Required work
Please set down exactly the lines of the listing below from the line containing "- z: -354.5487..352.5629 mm" through the line containing "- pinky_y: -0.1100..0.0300", both lines included, leaving out all other lines.
*** Block opens ***
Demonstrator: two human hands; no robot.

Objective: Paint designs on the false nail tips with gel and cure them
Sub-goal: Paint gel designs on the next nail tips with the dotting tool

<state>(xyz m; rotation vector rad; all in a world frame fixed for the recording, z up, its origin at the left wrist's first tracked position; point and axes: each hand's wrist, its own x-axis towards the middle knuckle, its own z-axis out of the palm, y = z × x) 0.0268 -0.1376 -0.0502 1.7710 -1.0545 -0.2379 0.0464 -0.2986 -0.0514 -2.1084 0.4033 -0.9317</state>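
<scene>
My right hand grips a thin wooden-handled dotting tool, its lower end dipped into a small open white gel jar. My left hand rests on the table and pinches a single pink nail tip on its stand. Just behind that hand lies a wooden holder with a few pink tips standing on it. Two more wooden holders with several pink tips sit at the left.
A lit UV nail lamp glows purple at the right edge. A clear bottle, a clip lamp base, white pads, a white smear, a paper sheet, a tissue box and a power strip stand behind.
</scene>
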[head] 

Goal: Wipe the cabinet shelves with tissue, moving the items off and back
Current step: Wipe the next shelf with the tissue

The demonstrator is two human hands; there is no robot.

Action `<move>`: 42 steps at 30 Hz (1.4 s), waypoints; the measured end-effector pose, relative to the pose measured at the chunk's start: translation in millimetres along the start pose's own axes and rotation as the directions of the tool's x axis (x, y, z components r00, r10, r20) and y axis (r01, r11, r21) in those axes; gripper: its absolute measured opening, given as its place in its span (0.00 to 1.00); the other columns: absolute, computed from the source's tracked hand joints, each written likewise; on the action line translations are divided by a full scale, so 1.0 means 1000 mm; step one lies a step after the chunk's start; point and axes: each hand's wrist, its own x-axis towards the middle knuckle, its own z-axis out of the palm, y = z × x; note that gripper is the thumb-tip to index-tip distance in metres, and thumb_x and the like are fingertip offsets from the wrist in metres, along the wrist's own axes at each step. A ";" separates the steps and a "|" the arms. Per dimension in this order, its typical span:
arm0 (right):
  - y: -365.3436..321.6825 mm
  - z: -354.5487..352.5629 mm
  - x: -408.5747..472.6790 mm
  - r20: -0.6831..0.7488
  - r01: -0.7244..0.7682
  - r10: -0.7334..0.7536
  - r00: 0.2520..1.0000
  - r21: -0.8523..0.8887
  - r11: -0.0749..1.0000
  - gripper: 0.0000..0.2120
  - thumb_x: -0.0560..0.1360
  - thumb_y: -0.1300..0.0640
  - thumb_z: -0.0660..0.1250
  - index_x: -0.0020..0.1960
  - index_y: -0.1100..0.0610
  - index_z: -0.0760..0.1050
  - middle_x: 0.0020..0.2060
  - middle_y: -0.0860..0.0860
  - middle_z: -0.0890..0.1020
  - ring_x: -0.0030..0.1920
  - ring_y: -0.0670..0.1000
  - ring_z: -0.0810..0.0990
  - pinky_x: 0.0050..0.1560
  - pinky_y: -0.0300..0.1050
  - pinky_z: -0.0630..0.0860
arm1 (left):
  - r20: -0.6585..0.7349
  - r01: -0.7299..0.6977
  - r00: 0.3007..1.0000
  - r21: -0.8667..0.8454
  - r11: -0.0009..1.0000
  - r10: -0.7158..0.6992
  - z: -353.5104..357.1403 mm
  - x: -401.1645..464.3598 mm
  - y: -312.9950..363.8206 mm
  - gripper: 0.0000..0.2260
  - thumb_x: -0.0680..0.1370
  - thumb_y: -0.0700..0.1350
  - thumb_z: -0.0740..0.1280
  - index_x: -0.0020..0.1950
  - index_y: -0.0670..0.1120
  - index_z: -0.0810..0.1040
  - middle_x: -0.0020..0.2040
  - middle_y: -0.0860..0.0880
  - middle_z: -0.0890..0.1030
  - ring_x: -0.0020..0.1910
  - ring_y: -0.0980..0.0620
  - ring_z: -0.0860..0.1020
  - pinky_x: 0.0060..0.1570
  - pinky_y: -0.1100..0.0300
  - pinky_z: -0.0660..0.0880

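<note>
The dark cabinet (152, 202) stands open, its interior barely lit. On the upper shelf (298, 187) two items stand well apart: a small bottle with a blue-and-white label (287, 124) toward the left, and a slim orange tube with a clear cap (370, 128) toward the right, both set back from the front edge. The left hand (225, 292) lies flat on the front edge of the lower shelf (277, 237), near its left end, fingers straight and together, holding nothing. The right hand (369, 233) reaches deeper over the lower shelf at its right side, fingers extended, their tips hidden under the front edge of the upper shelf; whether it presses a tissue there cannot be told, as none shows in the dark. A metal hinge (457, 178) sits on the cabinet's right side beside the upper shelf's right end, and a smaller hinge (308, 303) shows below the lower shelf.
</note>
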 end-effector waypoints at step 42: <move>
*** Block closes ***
Exercise response
  - z: -354.5487..352.5629 mm
  - x: -408.5747..472.6790 mm
  - r20: -0.6831..0.7488
  - r01: -0.7244..0.7682
  - r10: -0.7334..0.7536
  - r00: 0.2520..1.0000
  - r21: -0.8523..0.8887
  - r11: -0.0749..1.0000
  - gripper: 0.0000..0.2120
  - thumb_x: -0.0560..0.1360
  - thumb_y: -0.1300..0.0640
  - thumb_z: -0.0660..0.1250
  - index_x: -0.0020..0.1960
  - index_y: -0.1100..0.0610
  - index_z: -0.0760..0.1050
  - middle_x: 0.0020..0.2060
  - middle_y: -0.0860..0.0860
  - middle_z: -0.0890..0.1020
  - ring_x: -0.0030..0.1920
  - ring_y: -0.0670..0.1000
  - ring_z: -0.0810..0.0990
  - pinky_x: 0.0050..0.1560
  - pinky_y: -0.0300..0.1050
  - pinky_z: -0.0630..0.0860
arm1 (left):
  - r20: -0.6585..0.7349
  - r01: -0.7299..0.6977
  - r00: 0.3007..1.0000
  - r21: -0.8667..0.8454
  - r11: -0.0009..1.0000
  - r10: -0.7158..0.6992
  - z: -353.5104..357.1403 mm
  - x: -401.1645..464.3598 mm
  - y: -312.9950..363.8206 mm
  - gripper: 0.0000..0.2260
  - thumb_x: -0.0680..0.1370
  - thumb_y: -0.0700..0.1350
  - thumb_z: -0.0740..0.1280
  - index_x: -0.0020..0.1950
  - index_y: -0.0670..0.1120
  - index_z: -0.0810..0.1040
  - middle_x: -0.0020..0.2040
  - middle_y: -0.0860..0.0880
  - middle_z: -0.0890..0.1030
  - ring_x: -0.0020..0.1910
  - ring_y: -0.0980..0.0620
  - ring_z: -0.0860..0.1020
  - pinky_x: 0.0060..0.1570
  - pinky_y: -0.1100..0.0300

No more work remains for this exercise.